PC Crashes Frequently: Black Screen & Reboot Every Few Minutes

Ransome

Distinguished
Jul 24, 2012
1,163
2
19,315
Very low CPU temps.
Very low GPU temps.
No Overclock on both GPU and CPU.
Everything worked fine for months and years. Didn't change a thing for the past few months.

PC is extremely clean. Bare-minimum background applications.
Games run smoothly and have ran for a long time. Latest drivers.

Suddenly, since this afternoon, the PC starts crashing very frequently - every few minutes - without warning, without reason, and without explanation
Just as writing this message - I had 2 crashes!

Happens while idle, under mid-load and under stress.

Nothing triggers it in particular.

Totally random and very rapid! PC is 100% un-usable right now.

Tried removing GPU driver (DDU) and many other applications, hidden devices, programs and device-drivers; and the re-installing them - no use.

Already ran: CCleaner. Disk Error checking through Windows. Trim/defrag.

PLEASE HELP. I am at my wits end here, no clue what to do!

This is my primary, high budget, high end gaming PC. It never caused such issues.
 
Solution
Hey guys, thanks for all the replies so far.
Dudeman I have placed my 2nd GPU (which is actually newer, and of later revision: Rev 1.1 instead of my 1st GPU that was 1.0).
After doing a DDU removal of Nvidia, I couldn't find the 2nd GPU in Device Manger.
I then made sure again that the PCI-E cables are connected soundly, both to the GPU and the PSU, as well as all the other cables. I have also re-made sure both GPUs are properly inserted to their individual PCI-E Slots, by applying greater force on the side of the backplate and contra-pressure on the other side of the case.

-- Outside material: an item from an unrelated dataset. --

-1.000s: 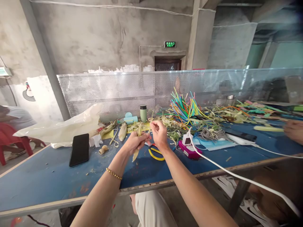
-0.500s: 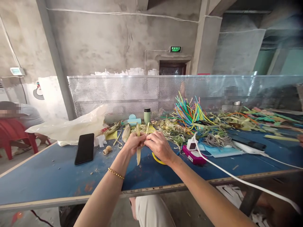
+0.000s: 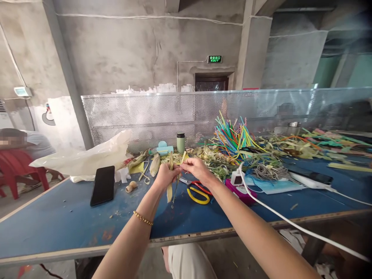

I then restarted the PC, set my CPU OC to XMP and 4.2 GHz with default auto voltage.
Finally I installed the latest driver of Nvidia, cleanly, and after the...

Ransome

Distinguished
Jul 24, 2012
1,163
2
19,315


My full Specs:
Windows 10 64bit
Gigabyte G1 Gaming Geforce GTX 980 SLI
Core i5-3570K (OC @ 4.2 GHz -0.03 Offset Voltage)
Asus Sabertooth Z77 Motherboard
16 GB of G.Skill Ripjaw-X DDR3 1600Mhz (X.M.P profile)
SSD 256GB Crucial M4
HD Western Digital Black 2TB
CPU Cooler: Noctua NH-D14
Case: Corsair CC600T Graphite White Special Edition
PSU: Corsair 850AX Gold
Monitor: Asus ROG SWIFT PG278Q 2560 x 1440p @ 144 MHz + Nvidia G-Sync.
Secondary Screen: 55" TV: Samsung UA55D6400 TV1080p @ 60 MHz -Connected via Pioneer VSX-823-K AV Receiver (Home Theater System)

Not sure about integrated GPU.
Don't know how to use memtestx86 exactly and where to get it (from a safe source). Removing 1 RAM would be difficult as my Noctua blocks the RAM (especially the 2nd).
 

Eximo

Titan
Ambassador
Did you just get a lump of Windows 10 updates? The anniversary patch particularly targets 'incompatible' applications and tries to remove them. When it isn't successful at uninstalling and the program runs, it can cause unexpected behavior. So look for anything that might run occasionally.

On mine I couldn't use Explorer until I deleted the root folder of a program it didn't like.
 

Ransome

Distinguished
Jul 24, 2012
1,163
2
19,315

Yes, I think I got some auto Windows Updates today. I think it made Chrome not work properly. Uninstalled it. I tried restoring to Oct2 Restore Point, but it didn't help. Still crashing very frequently. What can I possibly do now? What should I look for?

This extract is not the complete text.